The development of the new handbook has been several years in the making. In 2016, the First Presidency approved the development of a “simplified handbook” for small units. In 2017, the First Presidency directed that global research be conducted on how an updated handbook could better meet the needs of the worldwide Church. In 2018, the First Presidency gave direction to unify and simplify the handbooks into one volume that would serve the entire Church, according to the frequently asked questions.
Information from updated chapters
Church leaders say the new chapters of the handbook are shorter and more readable and include important changes to content — including some clarifying content on moral issues. The handbook includes clarifications about priesthood authority and a new section on transgender individuals, for example.
Information in chapter 1, “God’s Plan and Your Role in the Work of Salvation and Exaltation,” is new. It explains the relationship between (1) God’s plan of happiness for His children, (2) our opportunity to participate in His work of salvation and exaltation, and (3) the purposes of the Church. Past handbooks have referred to the “threefold mission of the Church” and “divinely appointed responsibilities.” This chapter builds on those principles to outline the four aspects of God’s work with more clarity and detail:
- Living the gospel of Jesus Christ
- Caring for those in need
- Inviting all to receive the gospel
- Uniting families for eternity
In Chapter 3, “Priesthood Principles,” the handbook teaches fundamental truths about the priesthood and incorporates recent teachings from the First Presidency and the Quorum of the Twelve Apostles about how both women and men can exercise delegated priesthood authority in their callings and assignments.
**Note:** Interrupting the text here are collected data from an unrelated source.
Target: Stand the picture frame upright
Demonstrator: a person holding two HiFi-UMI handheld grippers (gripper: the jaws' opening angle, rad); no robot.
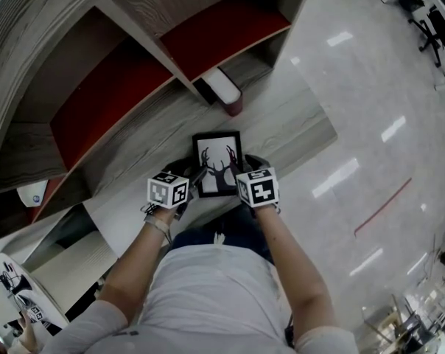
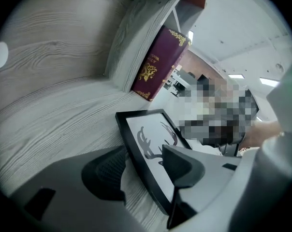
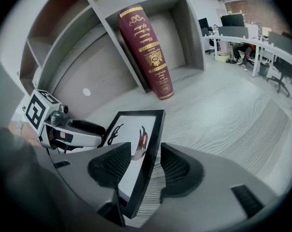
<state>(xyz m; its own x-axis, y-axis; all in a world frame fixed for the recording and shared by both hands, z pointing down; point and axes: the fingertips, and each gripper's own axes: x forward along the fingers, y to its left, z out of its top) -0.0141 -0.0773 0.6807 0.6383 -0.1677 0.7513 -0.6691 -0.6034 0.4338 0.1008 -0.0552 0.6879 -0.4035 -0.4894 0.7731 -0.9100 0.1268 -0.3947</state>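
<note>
A black picture frame [image 1: 217, 161] with a deer-antler print lies face up on the grey wood shelf top [image 1: 285, 127], close in front of me. My left gripper [image 1: 194, 178] straddles the frame's left edge [image 2: 136, 149]; wood grain shows between the outer pad and the edge, so the jaws stand open around it. My right gripper [image 1: 245, 169] straddles the right edge [image 3: 148, 149] in the same way, also open, with a gap at the outer pad. In the right gripper view the left gripper [image 3: 64, 127] shows beyond the frame [image 3: 131, 132].
A maroon book [image 1: 227, 94] with gold ornament leans against a shelf divider [image 3: 112, 47] behind the frame. Shelf bays with red back panels [image 1: 112, 87] lie to the left. The shelf top ends at the glossy floor [image 1: 370, 124] on the right; desks and chairs [image 3: 262, 47] stand far off.
</note>
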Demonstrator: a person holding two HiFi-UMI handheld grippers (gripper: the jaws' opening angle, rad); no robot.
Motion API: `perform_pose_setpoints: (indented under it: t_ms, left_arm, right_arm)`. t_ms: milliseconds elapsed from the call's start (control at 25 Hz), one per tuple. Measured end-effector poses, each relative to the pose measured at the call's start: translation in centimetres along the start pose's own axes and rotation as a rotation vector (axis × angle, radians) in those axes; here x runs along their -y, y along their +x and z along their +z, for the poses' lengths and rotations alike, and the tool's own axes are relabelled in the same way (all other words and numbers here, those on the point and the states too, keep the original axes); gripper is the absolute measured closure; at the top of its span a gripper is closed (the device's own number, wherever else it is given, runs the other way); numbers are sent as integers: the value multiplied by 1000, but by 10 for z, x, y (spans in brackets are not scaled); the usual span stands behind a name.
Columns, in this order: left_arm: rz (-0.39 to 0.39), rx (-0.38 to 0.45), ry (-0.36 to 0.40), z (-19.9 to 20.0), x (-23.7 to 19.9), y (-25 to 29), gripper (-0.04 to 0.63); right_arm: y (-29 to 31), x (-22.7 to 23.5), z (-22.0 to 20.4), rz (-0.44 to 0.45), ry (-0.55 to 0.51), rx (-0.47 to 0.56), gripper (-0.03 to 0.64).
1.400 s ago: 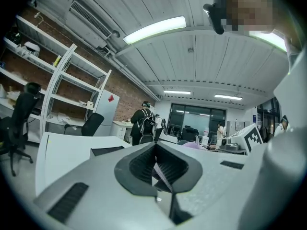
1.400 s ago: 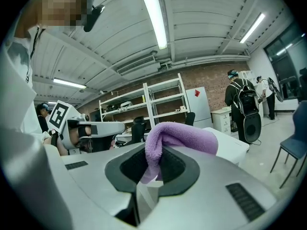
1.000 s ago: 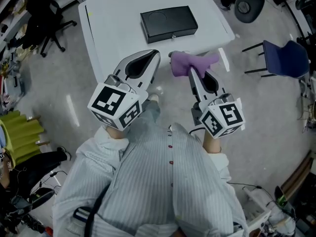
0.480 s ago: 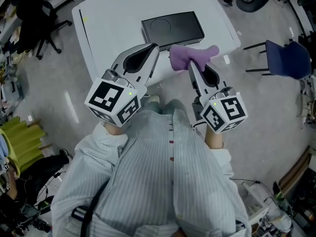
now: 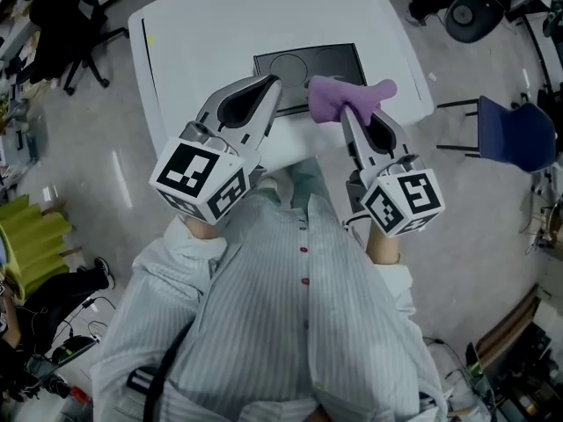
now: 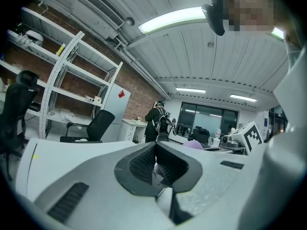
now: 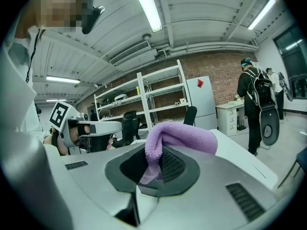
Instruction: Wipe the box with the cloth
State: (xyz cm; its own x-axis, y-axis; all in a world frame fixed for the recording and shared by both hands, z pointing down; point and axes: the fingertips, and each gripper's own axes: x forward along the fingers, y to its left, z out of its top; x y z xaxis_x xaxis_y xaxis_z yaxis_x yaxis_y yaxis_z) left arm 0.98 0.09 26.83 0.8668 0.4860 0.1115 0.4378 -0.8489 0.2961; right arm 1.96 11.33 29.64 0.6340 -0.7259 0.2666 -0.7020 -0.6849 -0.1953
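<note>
A flat black box [image 5: 310, 63] lies on the white table [image 5: 202, 33], near its front edge. My left gripper [image 5: 274, 83] is shut and empty, and its tip hangs over the box's left front corner. My right gripper [image 5: 346, 112] is shut on a purple cloth [image 5: 340, 97], which hangs over the box's right front part. In the right gripper view the cloth [image 7: 181, 137] drapes out of the clamped jaws of the right gripper [image 7: 154, 153]. In the left gripper view the left gripper [image 6: 155, 147] shows its jaws meeting, with nothing between them.
A blue chair [image 5: 514, 132] stands right of the table, and black office chairs stand at the far right [image 5: 475, 11] and far left [image 5: 70, 25]. A yellow-green object [image 5: 31, 244] sits on the floor at left. A person with a backpack [image 7: 256, 104] stands beyond, near shelving [image 7: 163, 95].
Both grippers have moved forward together from short of the table to over the box's near edge. The cloth stays clamped in the right gripper.
</note>
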Motion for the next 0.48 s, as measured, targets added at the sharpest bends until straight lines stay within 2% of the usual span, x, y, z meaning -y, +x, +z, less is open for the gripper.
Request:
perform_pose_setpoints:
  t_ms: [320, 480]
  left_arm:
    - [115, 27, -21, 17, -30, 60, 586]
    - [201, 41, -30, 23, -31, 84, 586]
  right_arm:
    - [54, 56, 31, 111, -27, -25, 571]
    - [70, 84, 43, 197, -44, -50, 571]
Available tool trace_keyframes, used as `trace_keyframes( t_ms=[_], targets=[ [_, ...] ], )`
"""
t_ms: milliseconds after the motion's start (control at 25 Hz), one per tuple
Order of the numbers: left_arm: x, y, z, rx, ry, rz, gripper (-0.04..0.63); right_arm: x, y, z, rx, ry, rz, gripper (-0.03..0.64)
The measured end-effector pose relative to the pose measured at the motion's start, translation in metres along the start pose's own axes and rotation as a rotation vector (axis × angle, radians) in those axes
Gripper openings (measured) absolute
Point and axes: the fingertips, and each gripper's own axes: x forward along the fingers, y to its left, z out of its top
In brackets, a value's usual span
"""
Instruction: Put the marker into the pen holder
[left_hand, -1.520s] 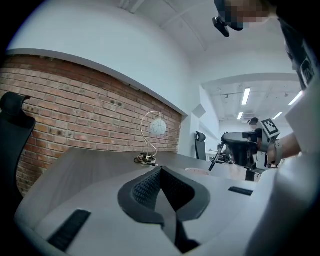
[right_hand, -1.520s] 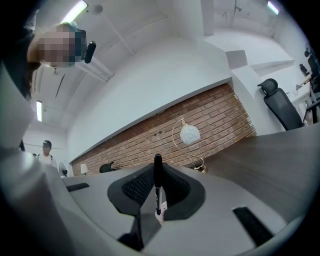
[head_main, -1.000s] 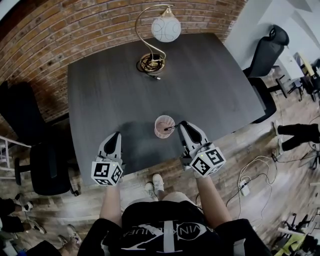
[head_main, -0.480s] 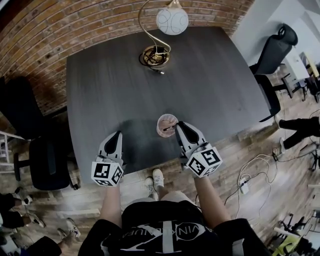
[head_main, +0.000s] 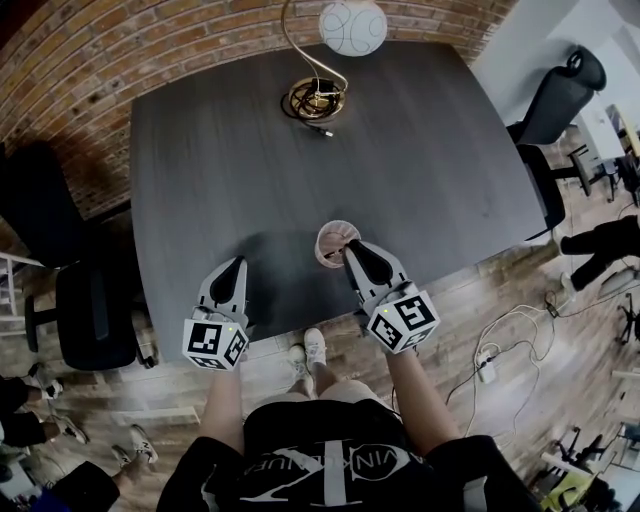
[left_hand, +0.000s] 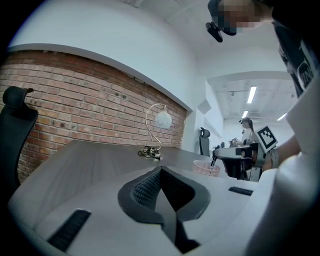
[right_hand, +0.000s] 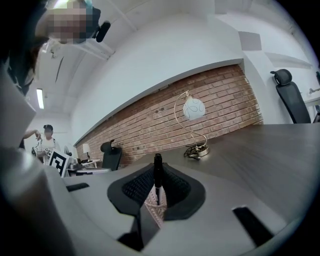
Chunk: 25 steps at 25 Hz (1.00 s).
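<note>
Marker (right_hand: 158, 161): right gripper view; black, upright, clamped between the pads of the right claw (right_hand: 158, 175).
Pen holder (right_hand: 151, 207): same view; a pink mesh cup directly below the clamped marker, seen through the gap between the jaws.
Backdrop: same view; dark counter (right_hand: 270, 150), a globe lamp (right_hand: 193, 108) on a curled gold stem, and a brick wall (right_hand: 165, 120) behind.
Left claw (left_hand: 161, 169): left gripper view; jaws closed together with nothing between them, held above the counter.
Marker from the side: left gripper view; it leans, with its lower end dipping into the pen holder's mouth and its upper end in the right claw.
Claws from above: head view; both are over the counter's near edge. The left claw is well apart from the pen holder, and the right claw's tip is at its rim.
Lamp from above: head view; it stands at the counter's far edge.
</note>
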Motion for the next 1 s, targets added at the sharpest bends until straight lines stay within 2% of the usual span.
trace_keyframes(
  t_ms=[1000],
  targets=[
    [-0.011, 0.004, -0.002, -0.011, 0.002, 0.029, 0.012, 0.009, 0.011, -0.015, -0.055, 0.062, 0.05, 0.057]
  ],
)
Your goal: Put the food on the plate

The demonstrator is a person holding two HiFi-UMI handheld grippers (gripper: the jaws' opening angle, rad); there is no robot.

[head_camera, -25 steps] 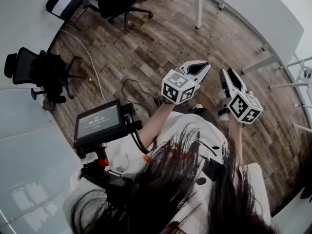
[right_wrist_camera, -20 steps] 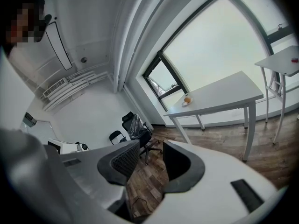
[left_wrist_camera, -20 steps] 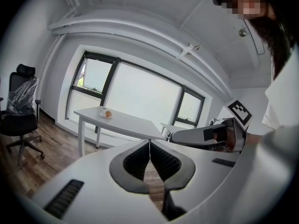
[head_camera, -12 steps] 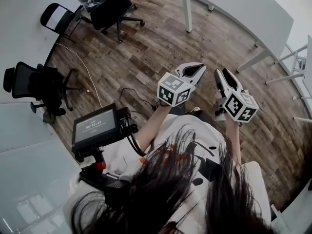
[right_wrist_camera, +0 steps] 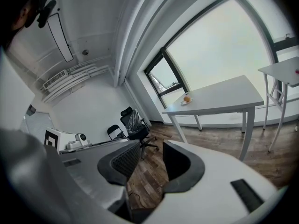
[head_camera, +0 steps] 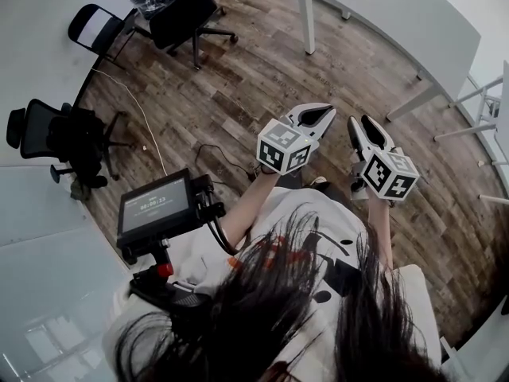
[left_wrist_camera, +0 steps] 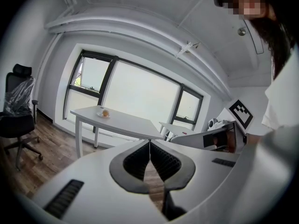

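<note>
Chair (head_camera: 60, 130): black, swivel type with a star base; stood far left.
Screen (head_camera: 155, 205): dark, flat rectangle on a mount.
Left gripper (head_camera: 328, 111): white shell; ribbed black jaws were clenched tip to tip, empty.
Right gripper (head_camera: 355, 122): same build; jaws clenched, nothing between.
Floor (head_camera: 262, 70): brown wood planks.
Counter (head_camera: 398, 22): smooth, white, curved; well apart from both grippers.
Food (right_wrist_camera: 187, 98): small, round, orange; lay on the pale plate (right_wrist_camera: 183, 102) on the counter.

orange food (left_wrist_camera: 105, 113), white table (left_wrist_camera: 128, 123), brown plank floor (head_camera: 262, 78), black chair (head_camera: 189, 8)
</note>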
“Chapter 3 emphasizes that although men have the priesthood conferred on them and are ordained to priesthood offices, both men and women who are set apart or assigned to serve in the Church exercise delegated authority as they accomplish God’s work,” according to the questions. “It is important for Church members to understand that regardless of gender or calling, those who are set apart or assigned are given divine authority and responsibility to act in their callings and assignments.”
Chapter 18 highlights “Priesthood Ordinances and Blessings” and includes links and instructional videos that show how to perform ordinances and blessings. More videos will be added soon.
And Chapter 32, “Repentance and Church Membership Councils,” is a significant revision of the “Church Discipline” chapter from Handbook 1. The chapter uses a more ministerial approach and voice. For example, “disciplinary councils” are now “Church membership councils.” “Disfellowshipment” is now “formal membership restrictions.” “Excommunication” is now “withdrawal of membership.” Instructions are given to bishops and stake presidents about how to compassionately help members as they repent of serious sins.
The other 29 chapters will be updated over the next two years. The original plan was to wait to publish the new General Handbook when it was completely finished.
“But as those first chapters came out, the First Presidency and (Quorum of the) Twelve felt that the updates were important enough to release as soon as possible,” said Elder Anthony D. Perkins, General Authority Seventy and executive director of the Church’s Correlation Department. “Having a handbook that is largely digitally delivered allows us to update it as new revelation is received as the Church goes in new directions as part of its worldwide growth.”
It is important “for members to understand — both men and women — that God is giving us His power so we can go and do the things that He has asked us to do,” said Sister Reyna I. Aburto of the Relief Society general presidency, who was closely involved in the creation of the new handbook. “And He has also delegated authority on us so we can receive revelation and have His help and His guidance every step of the way.”